**Your goal:**
Pictures stay out. Extract the lines below from the first one through the line with "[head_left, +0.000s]", both included.

**Raw data:**
········
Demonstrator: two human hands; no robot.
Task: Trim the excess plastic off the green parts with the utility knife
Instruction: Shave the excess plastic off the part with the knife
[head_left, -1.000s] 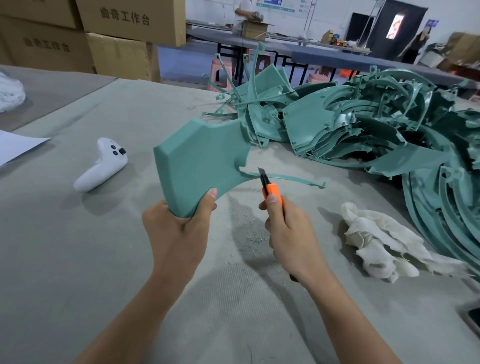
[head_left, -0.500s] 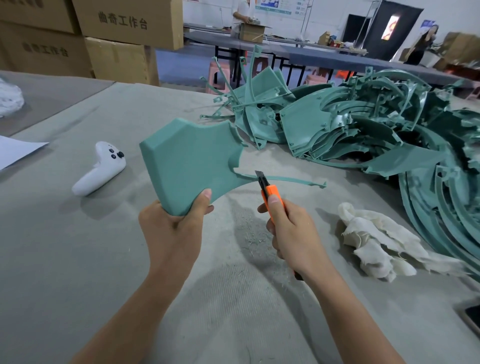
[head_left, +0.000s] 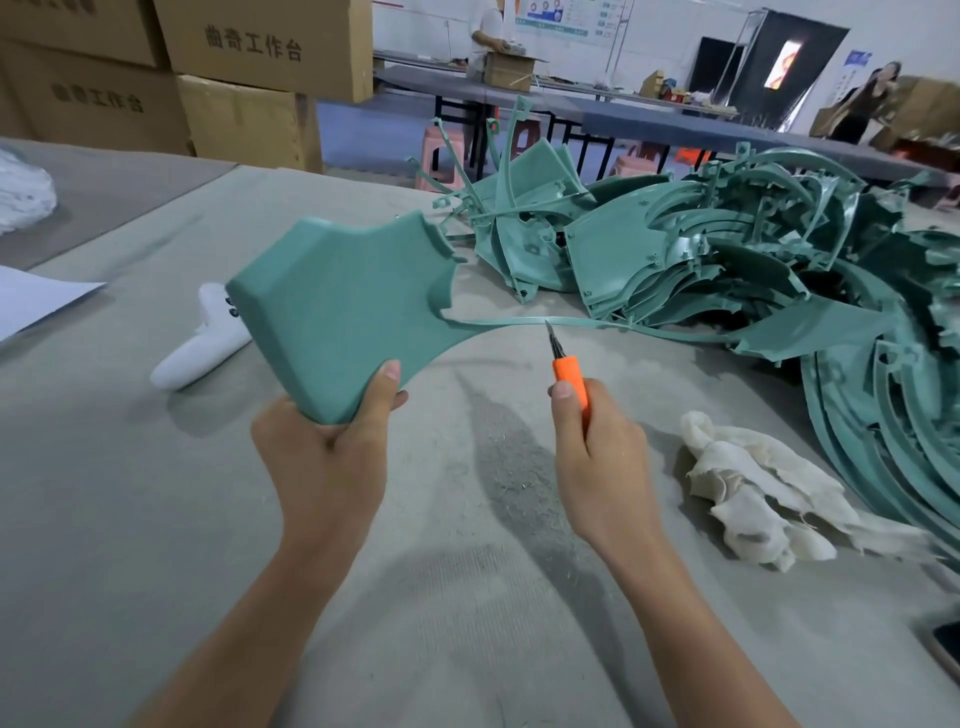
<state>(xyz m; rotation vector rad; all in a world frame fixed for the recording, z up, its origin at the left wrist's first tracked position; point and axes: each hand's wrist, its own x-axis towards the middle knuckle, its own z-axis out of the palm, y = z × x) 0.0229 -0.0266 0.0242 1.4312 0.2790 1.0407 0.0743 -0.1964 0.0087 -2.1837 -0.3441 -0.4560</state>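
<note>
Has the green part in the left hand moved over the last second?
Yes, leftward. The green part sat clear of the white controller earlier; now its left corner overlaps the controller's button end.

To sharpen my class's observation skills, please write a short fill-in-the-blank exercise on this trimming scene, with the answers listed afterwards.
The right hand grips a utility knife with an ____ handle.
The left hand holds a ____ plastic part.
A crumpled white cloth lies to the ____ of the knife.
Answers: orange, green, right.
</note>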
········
**Result of the exercise:**
Demonstrator: two human hands; no robot.
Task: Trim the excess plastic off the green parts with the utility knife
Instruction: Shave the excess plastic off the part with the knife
[head_left, -1.000s] 
[head_left, -0.500s] 
[head_left, +0.000s] 

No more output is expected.